Al via la prenotazione del nome utente: come funziona
Per prenotare il proprio username bisogna intervenire direttamente dall’app per Android e iOS/iPadOS, assicurandosi di disporre dell'ultima versione in quanto non disponibile su quelle meno recenti, rispondendo in maniera affermativa all'apposito avviso mostrato in automatico nella schermata principale o attuando la seguente procedura:
- Aprire WhatsApp e accedere alla sezione Impostazioni toccando la relativa voce presente nel menu ⋮ su Android o nella scheda Tu su iOS/iPadOS;
- Toccare la voce Account e poi quella Nome utente;
- Decidere se importare il nome utente già usato sulle altre piattaforme di Meta premendo sul tasto Usa il nome utente di Instagram o su quello Usa il nome utente di Facebook, oppure scegliere di digitarne uno nuovo premendo sul tasto Crea nome utente;
- Se lo username scelto è disponibile, WhatsApp segnala la cosa e lo si può prenotare premendo sui tasti Salva e Fine, mentre se non è disponibile si può selezionare un'alternativa o impostarne uno diverso manualmente.
Una volta completati tutti gli step, il nome utente resterà associato all’account e potrà eventualmente essere modificato in qualsiasi momento tramite le impostazioni dell'app.
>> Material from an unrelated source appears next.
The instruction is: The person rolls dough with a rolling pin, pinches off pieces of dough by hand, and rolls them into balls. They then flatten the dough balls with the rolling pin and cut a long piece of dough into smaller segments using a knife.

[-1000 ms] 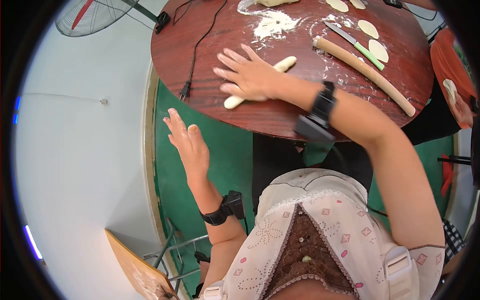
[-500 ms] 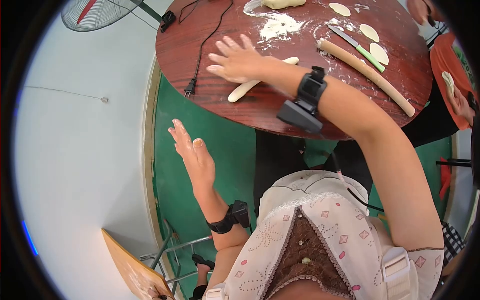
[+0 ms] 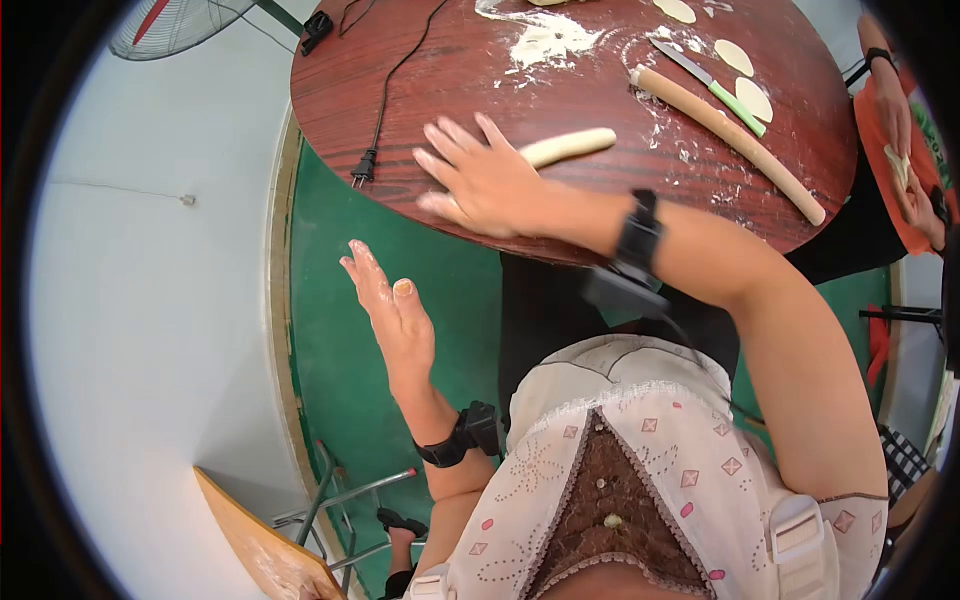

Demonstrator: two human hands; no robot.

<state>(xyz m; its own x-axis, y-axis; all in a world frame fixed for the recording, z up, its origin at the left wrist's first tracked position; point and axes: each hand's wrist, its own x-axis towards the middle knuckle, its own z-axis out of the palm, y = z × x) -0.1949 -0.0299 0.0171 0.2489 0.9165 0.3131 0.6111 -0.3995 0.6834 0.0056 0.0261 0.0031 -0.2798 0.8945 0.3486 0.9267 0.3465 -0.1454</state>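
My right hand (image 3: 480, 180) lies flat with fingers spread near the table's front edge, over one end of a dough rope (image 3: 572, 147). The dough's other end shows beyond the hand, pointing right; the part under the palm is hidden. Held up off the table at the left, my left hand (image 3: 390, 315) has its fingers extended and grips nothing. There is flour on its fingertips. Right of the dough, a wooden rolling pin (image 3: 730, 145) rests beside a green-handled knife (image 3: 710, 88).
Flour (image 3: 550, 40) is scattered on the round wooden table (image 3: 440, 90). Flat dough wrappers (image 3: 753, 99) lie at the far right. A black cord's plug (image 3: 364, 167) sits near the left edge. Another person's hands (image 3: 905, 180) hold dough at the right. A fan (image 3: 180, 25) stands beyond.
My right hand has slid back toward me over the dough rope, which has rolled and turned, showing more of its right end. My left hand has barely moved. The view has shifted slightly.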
Chi non visualizza ancora l’opzione dedicata agli username deve semplicemente attendere il rollout, che interesserà progressivamente tutti gli utenti nel corso dei prossimi mesi. Una volta attivo, per inviare per la prima volta messaggi a qualcuno sarà necessario conoscere con esattezza il suo username.
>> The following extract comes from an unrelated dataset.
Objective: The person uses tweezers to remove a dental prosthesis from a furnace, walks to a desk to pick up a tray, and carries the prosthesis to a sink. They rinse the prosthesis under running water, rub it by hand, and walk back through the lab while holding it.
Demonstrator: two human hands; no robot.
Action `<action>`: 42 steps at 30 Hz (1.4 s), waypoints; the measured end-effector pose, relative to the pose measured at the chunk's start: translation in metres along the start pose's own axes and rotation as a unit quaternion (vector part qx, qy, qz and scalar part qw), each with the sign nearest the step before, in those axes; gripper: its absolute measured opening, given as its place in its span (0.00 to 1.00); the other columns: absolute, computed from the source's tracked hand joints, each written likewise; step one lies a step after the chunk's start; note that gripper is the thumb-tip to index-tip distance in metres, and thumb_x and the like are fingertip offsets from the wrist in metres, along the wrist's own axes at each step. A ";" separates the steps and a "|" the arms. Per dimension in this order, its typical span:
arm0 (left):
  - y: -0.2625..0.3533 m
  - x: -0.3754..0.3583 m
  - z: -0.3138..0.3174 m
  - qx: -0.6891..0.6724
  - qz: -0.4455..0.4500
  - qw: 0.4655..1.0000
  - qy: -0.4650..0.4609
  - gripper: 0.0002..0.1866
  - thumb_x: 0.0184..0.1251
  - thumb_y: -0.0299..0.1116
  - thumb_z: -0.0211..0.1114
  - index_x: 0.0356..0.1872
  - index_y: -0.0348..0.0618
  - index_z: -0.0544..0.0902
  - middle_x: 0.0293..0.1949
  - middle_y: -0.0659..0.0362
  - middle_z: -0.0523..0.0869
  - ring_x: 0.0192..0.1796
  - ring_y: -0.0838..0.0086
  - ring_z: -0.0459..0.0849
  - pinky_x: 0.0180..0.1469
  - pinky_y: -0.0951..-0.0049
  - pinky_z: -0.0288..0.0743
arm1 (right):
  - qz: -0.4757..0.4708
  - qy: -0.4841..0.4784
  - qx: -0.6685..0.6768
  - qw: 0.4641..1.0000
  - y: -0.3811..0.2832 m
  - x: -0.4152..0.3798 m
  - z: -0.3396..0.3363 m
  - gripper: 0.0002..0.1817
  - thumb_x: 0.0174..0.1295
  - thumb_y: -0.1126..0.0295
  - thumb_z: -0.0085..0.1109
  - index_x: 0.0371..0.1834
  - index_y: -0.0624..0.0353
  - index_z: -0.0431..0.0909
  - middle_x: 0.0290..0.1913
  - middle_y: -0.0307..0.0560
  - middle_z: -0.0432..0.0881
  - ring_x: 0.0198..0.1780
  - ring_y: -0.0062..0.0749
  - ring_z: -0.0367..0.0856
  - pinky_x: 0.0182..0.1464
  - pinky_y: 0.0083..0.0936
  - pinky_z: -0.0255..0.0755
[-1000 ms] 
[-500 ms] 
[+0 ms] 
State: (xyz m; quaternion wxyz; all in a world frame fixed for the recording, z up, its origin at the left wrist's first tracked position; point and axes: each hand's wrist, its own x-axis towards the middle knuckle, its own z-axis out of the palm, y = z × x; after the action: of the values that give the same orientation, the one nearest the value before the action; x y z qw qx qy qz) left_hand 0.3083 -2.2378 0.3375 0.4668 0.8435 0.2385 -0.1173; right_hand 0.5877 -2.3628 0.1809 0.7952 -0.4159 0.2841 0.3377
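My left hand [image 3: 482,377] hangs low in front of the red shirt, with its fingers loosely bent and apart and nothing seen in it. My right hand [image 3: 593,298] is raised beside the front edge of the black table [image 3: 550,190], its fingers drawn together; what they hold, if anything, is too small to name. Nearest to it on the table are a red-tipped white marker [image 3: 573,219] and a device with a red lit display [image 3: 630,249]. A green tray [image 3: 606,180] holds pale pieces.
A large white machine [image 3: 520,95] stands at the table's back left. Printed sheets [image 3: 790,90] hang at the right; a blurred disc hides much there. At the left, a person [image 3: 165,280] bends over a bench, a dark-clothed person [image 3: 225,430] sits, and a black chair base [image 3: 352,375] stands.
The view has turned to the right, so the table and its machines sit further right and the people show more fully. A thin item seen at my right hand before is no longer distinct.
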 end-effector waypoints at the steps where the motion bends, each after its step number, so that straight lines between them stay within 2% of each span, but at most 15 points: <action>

Quali regole bisogna rispettare
Per rendere il sistema più sicuro e ridurre il rischio di impersonificazioni, Meta ha definito una serie di regole che ogni nome utente dovrà rispettare. Ogni username dovrà essere univoco, avere una lunghezza compresa tra 3 e 35 caratteri e contenere almeno una lettera. Saranno consentiti esclusivamente lettere minuscole, numeri, punti e trattini bassi. Non sarà invece possibile utilizzare prefissi come “www.”, suffissi che richiamano domini Internet, come “.com” o “.net”, né nomi che iniziano o terminano con un punto.
La piattaforma, poi, riserverà alcuni nomi per impedire utilizzi impropri e ridurre il rischio di impersonificazione di persone, organizzazioni e marchi. Quando previsto, sarà inoltre possibile utilizzare su WhatsApp lo stesso nome utente già associato agli altri servizi di Meta.
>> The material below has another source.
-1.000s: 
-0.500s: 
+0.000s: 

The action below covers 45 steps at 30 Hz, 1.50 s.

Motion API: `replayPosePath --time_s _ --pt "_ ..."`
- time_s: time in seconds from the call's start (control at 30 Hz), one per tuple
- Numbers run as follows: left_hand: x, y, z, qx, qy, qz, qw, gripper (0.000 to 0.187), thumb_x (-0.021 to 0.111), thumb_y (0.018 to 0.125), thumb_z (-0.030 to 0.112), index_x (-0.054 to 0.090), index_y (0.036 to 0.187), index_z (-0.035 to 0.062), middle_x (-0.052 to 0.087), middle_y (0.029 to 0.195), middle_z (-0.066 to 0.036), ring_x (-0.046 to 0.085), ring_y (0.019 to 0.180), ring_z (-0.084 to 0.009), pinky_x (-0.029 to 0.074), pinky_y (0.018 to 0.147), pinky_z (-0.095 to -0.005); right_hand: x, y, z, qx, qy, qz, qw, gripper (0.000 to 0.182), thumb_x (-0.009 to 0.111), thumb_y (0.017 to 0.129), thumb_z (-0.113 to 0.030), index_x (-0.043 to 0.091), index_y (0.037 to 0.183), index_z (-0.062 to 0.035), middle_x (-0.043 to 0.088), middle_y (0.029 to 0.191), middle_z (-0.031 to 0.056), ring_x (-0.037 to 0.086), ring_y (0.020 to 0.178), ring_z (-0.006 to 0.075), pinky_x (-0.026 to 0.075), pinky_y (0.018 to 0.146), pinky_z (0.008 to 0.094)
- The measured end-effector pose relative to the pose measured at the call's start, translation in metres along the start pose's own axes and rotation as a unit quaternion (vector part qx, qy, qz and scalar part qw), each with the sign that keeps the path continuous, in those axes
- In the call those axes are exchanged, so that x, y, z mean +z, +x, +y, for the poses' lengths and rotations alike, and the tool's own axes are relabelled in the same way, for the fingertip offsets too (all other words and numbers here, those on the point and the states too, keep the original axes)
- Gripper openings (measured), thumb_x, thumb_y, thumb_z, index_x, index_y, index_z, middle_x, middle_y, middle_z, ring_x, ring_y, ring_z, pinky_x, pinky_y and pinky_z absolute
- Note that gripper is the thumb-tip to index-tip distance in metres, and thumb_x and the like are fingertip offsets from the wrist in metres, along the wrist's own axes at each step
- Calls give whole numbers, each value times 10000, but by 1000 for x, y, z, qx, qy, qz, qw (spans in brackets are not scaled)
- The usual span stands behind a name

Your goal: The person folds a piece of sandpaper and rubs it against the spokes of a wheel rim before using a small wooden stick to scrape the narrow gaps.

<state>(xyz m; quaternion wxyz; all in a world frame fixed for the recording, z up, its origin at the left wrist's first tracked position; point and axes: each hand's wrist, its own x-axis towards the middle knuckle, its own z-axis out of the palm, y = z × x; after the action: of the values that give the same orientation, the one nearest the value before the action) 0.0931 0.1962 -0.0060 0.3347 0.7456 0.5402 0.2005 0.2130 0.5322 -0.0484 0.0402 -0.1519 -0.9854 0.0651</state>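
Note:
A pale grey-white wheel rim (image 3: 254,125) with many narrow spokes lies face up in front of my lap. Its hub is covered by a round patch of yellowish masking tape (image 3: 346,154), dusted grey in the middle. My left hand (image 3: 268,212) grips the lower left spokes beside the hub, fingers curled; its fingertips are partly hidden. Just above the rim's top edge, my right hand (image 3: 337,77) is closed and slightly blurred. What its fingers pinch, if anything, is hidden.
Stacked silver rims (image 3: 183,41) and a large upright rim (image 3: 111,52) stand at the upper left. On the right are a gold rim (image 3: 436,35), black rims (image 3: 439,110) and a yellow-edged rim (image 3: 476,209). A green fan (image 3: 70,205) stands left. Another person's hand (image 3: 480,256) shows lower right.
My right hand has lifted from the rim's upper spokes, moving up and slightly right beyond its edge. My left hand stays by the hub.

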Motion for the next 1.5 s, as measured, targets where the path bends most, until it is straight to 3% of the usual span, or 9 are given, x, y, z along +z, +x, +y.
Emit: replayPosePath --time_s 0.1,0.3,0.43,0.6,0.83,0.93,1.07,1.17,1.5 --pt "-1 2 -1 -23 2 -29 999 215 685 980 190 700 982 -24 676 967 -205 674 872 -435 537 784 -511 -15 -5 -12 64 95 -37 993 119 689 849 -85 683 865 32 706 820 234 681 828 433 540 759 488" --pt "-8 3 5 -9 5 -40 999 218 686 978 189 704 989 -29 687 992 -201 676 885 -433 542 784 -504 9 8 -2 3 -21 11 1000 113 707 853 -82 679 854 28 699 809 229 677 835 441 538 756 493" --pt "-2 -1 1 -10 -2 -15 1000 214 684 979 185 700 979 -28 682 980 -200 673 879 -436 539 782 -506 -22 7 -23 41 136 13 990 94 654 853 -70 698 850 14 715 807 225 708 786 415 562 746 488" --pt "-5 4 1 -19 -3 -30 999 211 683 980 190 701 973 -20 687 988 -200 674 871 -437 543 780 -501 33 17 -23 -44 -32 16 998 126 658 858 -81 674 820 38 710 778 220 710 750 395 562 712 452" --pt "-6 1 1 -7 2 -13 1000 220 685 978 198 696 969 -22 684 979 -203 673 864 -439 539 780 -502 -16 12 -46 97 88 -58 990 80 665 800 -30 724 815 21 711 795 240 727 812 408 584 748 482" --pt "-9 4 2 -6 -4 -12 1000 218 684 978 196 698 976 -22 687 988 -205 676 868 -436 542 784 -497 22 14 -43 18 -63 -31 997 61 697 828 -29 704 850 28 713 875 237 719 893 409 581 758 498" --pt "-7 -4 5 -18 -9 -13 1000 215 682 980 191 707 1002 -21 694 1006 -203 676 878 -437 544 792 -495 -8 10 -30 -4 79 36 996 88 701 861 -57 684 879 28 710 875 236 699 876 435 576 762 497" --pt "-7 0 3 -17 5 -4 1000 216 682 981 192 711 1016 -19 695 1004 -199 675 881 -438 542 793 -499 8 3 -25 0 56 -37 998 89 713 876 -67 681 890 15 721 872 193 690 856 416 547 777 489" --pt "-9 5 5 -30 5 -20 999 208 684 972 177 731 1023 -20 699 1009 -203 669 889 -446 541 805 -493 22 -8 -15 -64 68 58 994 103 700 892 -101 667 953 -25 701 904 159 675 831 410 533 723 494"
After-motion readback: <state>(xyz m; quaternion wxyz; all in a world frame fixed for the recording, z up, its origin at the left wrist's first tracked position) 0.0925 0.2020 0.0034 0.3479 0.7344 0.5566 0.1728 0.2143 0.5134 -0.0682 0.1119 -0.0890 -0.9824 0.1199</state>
Perché conviene prenotarlo subito
La prenotazione anticipata consente di assicurarsi il nome utente desiderato prima che la funzione venga distribuita a tutti gli utenti.
Considerando che WhatsApp viene utilizzato da oltre tre miliardi di persone nel mondo, Meta ha deciso di aprire questa fase prima del rilascio globale della funzione, così da permettere agli utenti di riservare il proprio identificativo prima che gli username siano disponibili su larga scala.

Cosa cambia per privacy e sicurezza
L’introduzione degli username rappresenta una delle novità più importanti annunciate da WhatsApp sul fronte della privacy. Una volta completata la distribuzione della funzione, sarà infatti possibile avviare nuove conversazioni senza condividere automaticamente il proprio numero di telefono con persone che non fanno parte della propria rubrica.
Meta ha altresì precisato che non verrà creato un elenco pubblico consultabile degli username. Per contattare un altro utente sarà quindi necessario conoscerne il nome utente, oppure utilizzare il link o il codice QR condivisi direttamente dalla persona interessata, evitando che gli account possano essere individuati attraverso una ricerca pubblica.
Chi intende avere un controllo ancora maggiore su chi può contattarlo potrà inoltre attivare una chiave opzionale. In tal caso, oltre al nome utente, chi vorrà avviare una nuova conversazione dovrà conoscere anche questo dato.
Lo username non sostituirà il numero di telefono, che continuerà comunque a essere necessario per registrare un account WhatsApp. Rappresenterà piuttosto un nuovo sistema di identificazione, pensato per offrire una maggiore tutela della privacy senza modificare il funzionamento dell’applicazione.